I would actually recommend the API return all activity SINCE the last call to the API. Thus each time the API is called, the old list is purged and a new list is built thus allowing the application to keep all information about the contributing sources without loss but still not maintain huge volumes of data needlessly over time.

-Robin



On September 11, 2015 at 3:09:59 PM, Bernard Aboba (bernard.aboba@microsoft.com<mailto:bernard.aboba@microsoft.com>) wrote:

[BA] Some questions:

1.    When an RTP packet is received with a Mixer-Client extension and CSRCs is an RTCRtpContributing source dictionary created for the SSRC as well as the CSRCs?   If so, is an audioLevel attribute computed with that dictionary?   Or is the audioLevel only computed for the SSRC when there are no CSRCs?

2.    If an RTP packet is received with no Mixer-Client extension, but with CSRCs, would the RTCRtpContributingSource dictionaries for the CSRCs have the audioLevel attribute unset since that cannot be determined?

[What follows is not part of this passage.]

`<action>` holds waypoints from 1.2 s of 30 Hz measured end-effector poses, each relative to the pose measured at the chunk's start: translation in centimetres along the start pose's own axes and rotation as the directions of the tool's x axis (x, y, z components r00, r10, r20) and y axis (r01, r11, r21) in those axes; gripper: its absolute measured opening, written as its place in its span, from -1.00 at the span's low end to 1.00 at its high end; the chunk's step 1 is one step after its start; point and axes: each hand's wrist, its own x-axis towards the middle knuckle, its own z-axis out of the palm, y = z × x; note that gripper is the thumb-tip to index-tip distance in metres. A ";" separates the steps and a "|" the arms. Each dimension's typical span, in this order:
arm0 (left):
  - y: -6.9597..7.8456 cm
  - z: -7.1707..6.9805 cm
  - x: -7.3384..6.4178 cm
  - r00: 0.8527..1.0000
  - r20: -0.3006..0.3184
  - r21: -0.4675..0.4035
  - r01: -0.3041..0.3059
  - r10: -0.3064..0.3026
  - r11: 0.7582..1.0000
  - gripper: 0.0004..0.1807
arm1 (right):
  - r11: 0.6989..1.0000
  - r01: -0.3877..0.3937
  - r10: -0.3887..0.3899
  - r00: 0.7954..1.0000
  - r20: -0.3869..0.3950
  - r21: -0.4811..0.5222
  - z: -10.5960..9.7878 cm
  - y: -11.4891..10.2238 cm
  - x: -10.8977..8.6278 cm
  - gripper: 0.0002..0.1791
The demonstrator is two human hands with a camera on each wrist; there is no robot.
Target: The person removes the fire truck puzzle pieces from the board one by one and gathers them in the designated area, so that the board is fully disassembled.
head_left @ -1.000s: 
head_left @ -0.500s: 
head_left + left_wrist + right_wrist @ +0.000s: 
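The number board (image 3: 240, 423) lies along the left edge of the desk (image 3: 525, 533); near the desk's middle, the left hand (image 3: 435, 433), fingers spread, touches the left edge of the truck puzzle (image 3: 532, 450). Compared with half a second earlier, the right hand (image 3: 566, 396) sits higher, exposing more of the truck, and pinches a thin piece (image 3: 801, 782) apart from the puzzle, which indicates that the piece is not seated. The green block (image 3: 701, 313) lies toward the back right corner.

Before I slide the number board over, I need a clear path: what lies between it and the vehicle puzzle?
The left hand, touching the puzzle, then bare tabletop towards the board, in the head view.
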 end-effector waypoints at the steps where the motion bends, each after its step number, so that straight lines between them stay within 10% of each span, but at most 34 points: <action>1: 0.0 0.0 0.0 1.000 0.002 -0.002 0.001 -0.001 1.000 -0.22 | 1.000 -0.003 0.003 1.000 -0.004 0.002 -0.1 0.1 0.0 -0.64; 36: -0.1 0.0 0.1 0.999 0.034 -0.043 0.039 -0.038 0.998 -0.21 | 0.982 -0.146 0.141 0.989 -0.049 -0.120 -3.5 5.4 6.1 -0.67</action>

3.    How is the timestamp value obtained?  Is this the timestamp value from the RTP packet?  Or is it an NTP timestamp?



=====================================================================================

partial interface RTCRtpReceiver : RTCStatsProvider {

    sequence<RTCRtpContributingSource> getContributingSources ();

};


getContributingSources
Returns an RTCRtpContributingSource for each unique CSRC or SSRC received by this RTCRtpReceiver in the last second.
No parameters.
Return type: sequence<RTCRtpContributingSource>


6.4 dictionary RTCRtpContributingSource

The RTCRtpContributingSource object contains information about a contributing source, such as the most recent time a packet was received from the source. The browser must keep information from RTP packets received in the previous second. When an RTP packet is received, the entries are updated for the SSRC of the RTP packet and for any CSRC contained within it.



interface RTCRtpContributingSource {

    readonly    attribute DOMHiResTimeStamp timestamp;

    readonly    attribute unsigned long     source;

    readonly    attribute byte?             audioLevel;

};

6.4.1 Attributes
audioLevel of type byte, readonly , nullable
The audio level contained in the last RTP packet received from this source. If the source was set from an SSRC, this will be the level value in [RFC6464]. If the source was set from a CSRC, this will be the level value in [RFC6465]. If the RTP packet does not contain a client-to-mixer header extension, then the browser will compute the level value as described in [RFC6464] and will provide that. Both [RFC6464] and [RFC6465] define the level as a integral value from 0 to -127 representing the audio level in decibels relative to the loudest signal that they system could possibly encode.
source of type unsigned long, readonly
The CSRC or SSRC value of the contributing source.
timestamp of type DOMHiResTimeStamp, readonly
Time of reception of the most recent RTP packet containing the contributing source.